Among the records below, find each line containing the word "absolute" and copy it.

######

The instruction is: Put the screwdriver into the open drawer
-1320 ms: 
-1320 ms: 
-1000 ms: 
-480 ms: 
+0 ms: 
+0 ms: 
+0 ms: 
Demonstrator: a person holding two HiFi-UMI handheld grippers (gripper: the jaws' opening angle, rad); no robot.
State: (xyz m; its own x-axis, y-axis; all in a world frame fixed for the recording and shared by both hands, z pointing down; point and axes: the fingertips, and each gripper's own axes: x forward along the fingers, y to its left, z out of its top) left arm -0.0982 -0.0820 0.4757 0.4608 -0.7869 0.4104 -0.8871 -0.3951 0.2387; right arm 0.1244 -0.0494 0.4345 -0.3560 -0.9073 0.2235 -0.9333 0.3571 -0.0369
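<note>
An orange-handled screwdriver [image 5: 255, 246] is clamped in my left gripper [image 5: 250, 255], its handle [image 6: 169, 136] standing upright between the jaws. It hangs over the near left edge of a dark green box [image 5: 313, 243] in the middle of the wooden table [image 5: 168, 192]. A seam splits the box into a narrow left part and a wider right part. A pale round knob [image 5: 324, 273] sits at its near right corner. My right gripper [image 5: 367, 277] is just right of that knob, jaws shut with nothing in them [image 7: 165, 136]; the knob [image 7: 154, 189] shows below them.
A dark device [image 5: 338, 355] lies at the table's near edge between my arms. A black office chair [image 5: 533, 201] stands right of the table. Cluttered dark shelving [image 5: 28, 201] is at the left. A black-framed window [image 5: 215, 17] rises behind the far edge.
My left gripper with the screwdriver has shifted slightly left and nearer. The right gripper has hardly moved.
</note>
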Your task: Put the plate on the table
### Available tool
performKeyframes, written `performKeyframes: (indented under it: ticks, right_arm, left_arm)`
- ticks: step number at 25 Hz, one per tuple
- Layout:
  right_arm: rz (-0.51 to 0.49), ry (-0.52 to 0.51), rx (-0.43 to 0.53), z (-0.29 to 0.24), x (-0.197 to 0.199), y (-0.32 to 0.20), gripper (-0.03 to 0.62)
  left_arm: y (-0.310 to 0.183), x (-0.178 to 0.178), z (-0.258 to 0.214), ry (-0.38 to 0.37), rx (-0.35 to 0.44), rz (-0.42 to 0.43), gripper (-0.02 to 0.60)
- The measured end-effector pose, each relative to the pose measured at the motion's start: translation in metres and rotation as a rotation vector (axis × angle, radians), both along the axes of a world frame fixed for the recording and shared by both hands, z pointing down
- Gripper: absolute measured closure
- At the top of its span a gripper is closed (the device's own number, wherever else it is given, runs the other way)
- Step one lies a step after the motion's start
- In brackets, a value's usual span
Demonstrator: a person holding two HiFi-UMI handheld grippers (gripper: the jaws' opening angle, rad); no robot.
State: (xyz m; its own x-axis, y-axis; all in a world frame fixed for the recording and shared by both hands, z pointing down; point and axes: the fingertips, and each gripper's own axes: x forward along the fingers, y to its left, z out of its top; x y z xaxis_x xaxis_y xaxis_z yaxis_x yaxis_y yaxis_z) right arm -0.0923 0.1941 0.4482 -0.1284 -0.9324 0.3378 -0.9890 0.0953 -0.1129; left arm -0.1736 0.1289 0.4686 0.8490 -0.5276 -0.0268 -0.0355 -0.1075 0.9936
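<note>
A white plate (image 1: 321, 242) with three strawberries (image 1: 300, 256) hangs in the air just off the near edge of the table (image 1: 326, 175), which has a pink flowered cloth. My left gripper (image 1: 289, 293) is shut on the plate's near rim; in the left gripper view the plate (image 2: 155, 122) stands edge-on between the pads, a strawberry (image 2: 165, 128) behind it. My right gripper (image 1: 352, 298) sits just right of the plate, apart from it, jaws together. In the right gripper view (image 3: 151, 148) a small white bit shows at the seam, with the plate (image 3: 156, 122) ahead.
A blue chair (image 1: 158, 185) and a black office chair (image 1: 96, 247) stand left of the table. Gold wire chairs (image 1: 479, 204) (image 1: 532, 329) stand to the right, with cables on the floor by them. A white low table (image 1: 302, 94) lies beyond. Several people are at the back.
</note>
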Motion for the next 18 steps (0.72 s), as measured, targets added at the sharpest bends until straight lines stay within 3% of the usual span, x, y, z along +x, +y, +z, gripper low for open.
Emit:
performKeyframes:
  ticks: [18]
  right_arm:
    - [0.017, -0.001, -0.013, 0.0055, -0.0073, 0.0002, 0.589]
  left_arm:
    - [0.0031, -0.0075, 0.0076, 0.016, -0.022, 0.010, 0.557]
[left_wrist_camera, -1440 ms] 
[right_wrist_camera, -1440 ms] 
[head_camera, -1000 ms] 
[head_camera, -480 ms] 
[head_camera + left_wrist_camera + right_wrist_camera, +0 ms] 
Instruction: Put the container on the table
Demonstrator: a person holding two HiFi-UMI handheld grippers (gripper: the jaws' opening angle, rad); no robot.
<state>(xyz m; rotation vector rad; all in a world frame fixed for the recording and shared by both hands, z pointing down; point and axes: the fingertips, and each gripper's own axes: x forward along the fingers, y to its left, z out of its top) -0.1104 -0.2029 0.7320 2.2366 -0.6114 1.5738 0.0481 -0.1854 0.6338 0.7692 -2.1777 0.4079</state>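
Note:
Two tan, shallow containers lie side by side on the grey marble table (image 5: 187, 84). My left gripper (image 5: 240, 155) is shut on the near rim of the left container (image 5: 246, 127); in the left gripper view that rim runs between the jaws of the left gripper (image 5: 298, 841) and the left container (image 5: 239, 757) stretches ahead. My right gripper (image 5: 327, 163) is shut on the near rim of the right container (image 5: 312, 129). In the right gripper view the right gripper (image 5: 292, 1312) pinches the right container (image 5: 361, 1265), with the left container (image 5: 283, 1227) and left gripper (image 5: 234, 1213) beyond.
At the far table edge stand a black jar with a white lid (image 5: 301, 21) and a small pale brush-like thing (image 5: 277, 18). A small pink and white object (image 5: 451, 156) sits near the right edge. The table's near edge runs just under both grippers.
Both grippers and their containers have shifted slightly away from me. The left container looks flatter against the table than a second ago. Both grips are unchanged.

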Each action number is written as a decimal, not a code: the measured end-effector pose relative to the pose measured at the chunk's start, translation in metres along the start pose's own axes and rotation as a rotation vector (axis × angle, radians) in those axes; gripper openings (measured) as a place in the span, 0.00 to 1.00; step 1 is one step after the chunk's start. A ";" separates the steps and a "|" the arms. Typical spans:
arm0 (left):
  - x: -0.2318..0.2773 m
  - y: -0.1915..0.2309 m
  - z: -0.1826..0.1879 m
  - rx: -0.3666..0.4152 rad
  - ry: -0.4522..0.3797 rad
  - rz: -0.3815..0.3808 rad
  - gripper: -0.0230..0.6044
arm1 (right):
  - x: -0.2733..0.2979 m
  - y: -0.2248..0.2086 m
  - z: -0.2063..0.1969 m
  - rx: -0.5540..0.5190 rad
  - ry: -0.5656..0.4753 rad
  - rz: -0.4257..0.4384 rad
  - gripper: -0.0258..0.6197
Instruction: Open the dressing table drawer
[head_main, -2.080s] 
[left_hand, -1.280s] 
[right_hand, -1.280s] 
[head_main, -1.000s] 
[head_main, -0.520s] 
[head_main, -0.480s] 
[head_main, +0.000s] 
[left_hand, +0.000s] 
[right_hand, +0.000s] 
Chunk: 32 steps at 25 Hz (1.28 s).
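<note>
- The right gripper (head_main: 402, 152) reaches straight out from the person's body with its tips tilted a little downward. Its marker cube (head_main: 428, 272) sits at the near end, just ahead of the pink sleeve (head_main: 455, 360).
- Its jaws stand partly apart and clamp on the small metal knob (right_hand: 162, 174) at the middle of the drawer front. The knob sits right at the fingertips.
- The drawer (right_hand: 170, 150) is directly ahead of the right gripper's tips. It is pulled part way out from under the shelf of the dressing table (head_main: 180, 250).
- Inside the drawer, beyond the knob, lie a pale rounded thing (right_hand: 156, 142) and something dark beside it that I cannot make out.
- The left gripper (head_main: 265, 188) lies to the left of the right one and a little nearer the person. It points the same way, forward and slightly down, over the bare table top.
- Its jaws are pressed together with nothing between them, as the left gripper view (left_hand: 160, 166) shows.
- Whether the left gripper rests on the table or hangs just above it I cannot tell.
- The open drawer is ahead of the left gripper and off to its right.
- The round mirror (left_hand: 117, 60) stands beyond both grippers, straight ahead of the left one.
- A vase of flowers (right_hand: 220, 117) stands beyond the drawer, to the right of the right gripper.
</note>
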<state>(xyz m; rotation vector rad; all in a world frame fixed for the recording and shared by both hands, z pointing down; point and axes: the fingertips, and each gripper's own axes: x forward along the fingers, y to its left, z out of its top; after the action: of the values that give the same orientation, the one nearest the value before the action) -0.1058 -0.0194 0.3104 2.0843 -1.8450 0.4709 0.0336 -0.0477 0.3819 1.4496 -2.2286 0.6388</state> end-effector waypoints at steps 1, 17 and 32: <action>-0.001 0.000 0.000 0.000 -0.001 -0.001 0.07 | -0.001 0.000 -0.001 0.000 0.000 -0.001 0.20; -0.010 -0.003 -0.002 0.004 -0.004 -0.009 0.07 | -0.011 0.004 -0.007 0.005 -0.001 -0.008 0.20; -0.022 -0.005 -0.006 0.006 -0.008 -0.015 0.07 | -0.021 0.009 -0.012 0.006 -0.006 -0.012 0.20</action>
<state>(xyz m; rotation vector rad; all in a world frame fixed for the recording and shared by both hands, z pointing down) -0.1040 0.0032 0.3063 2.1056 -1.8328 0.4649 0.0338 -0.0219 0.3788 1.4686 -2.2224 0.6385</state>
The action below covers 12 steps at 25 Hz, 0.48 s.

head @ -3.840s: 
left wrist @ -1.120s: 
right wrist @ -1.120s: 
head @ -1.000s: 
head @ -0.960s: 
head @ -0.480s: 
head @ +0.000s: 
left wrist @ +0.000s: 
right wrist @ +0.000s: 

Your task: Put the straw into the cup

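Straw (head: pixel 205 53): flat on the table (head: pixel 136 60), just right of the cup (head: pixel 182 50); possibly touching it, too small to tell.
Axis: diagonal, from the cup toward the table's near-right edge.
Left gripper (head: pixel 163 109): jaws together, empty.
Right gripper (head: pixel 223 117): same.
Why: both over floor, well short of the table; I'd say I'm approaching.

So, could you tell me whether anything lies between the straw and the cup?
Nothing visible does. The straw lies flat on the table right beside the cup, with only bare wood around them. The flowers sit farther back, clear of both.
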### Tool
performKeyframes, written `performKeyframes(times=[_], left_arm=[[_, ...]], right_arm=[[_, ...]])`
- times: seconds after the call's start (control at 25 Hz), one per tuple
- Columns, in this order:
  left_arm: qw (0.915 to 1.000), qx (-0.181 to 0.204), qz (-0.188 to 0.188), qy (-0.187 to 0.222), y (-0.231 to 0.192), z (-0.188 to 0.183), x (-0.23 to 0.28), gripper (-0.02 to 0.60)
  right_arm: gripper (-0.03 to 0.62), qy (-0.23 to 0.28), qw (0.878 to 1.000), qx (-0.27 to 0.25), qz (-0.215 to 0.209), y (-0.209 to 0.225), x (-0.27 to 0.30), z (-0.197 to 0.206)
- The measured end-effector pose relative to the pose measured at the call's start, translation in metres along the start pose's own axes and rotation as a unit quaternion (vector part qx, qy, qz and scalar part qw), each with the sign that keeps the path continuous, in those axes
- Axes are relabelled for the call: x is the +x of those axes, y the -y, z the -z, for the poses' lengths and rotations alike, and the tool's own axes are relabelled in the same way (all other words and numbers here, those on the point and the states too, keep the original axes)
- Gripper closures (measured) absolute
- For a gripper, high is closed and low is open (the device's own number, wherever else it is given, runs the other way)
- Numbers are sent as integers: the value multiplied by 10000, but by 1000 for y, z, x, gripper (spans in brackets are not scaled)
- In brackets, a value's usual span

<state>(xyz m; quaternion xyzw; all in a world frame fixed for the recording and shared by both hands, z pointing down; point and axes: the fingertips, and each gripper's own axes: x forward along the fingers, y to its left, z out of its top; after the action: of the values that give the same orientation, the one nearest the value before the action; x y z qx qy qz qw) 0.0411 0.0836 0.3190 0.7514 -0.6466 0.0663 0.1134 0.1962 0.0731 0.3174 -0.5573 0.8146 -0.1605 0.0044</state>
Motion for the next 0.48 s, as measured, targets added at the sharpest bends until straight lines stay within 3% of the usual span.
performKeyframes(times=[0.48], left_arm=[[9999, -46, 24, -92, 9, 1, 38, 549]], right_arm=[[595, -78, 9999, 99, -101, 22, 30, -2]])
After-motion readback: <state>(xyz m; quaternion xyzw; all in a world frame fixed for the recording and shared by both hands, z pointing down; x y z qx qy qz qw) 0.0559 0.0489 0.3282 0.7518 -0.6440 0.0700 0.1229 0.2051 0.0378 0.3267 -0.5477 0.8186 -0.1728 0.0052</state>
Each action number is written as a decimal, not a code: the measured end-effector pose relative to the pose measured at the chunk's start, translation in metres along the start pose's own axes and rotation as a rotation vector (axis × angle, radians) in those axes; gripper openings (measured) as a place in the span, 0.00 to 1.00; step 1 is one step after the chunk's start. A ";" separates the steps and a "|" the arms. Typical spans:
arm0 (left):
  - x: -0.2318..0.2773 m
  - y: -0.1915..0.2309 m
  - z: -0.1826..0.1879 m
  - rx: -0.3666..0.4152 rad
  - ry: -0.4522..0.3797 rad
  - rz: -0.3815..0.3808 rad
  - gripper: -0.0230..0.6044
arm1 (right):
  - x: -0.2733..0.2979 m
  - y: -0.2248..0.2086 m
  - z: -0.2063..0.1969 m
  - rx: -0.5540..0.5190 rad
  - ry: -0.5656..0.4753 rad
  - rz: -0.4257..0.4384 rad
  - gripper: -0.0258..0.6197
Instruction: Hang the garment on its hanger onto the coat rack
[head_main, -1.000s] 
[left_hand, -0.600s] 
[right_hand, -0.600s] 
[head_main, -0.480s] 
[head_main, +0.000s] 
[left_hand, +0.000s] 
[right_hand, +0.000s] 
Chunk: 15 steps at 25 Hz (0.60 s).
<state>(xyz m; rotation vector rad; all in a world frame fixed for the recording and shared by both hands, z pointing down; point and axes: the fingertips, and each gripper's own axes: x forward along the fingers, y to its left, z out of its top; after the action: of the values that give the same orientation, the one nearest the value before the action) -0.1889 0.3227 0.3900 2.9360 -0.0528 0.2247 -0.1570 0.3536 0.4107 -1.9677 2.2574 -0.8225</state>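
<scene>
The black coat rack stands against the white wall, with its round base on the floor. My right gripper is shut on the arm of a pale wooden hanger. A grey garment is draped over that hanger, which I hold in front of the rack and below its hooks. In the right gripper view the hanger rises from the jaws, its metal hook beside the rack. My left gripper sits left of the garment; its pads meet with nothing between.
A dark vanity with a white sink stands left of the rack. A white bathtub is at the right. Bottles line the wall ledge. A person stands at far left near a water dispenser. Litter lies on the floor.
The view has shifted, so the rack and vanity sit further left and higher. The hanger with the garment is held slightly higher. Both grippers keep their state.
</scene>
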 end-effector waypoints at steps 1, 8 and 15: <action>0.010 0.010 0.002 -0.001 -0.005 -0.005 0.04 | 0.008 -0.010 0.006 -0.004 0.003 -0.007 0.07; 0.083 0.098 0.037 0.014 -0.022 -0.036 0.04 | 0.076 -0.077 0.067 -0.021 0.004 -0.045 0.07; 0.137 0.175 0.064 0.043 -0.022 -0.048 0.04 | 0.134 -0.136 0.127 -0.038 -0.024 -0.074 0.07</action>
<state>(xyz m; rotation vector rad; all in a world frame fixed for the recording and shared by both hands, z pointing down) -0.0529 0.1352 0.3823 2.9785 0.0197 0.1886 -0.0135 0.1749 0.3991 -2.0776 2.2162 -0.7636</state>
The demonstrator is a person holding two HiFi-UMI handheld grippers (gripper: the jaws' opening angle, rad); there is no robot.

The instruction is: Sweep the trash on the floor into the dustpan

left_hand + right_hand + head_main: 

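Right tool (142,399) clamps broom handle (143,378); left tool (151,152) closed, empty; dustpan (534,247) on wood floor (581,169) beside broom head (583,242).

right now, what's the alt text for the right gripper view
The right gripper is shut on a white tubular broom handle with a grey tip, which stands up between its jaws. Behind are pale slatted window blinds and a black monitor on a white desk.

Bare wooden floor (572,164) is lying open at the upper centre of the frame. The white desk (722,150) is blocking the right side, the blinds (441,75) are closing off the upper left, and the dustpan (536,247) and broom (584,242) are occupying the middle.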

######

▸ **SOLUTION TO THE PROBLEM**
- Gripper: absolute measured closure
- Gripper closures (measured) absolute

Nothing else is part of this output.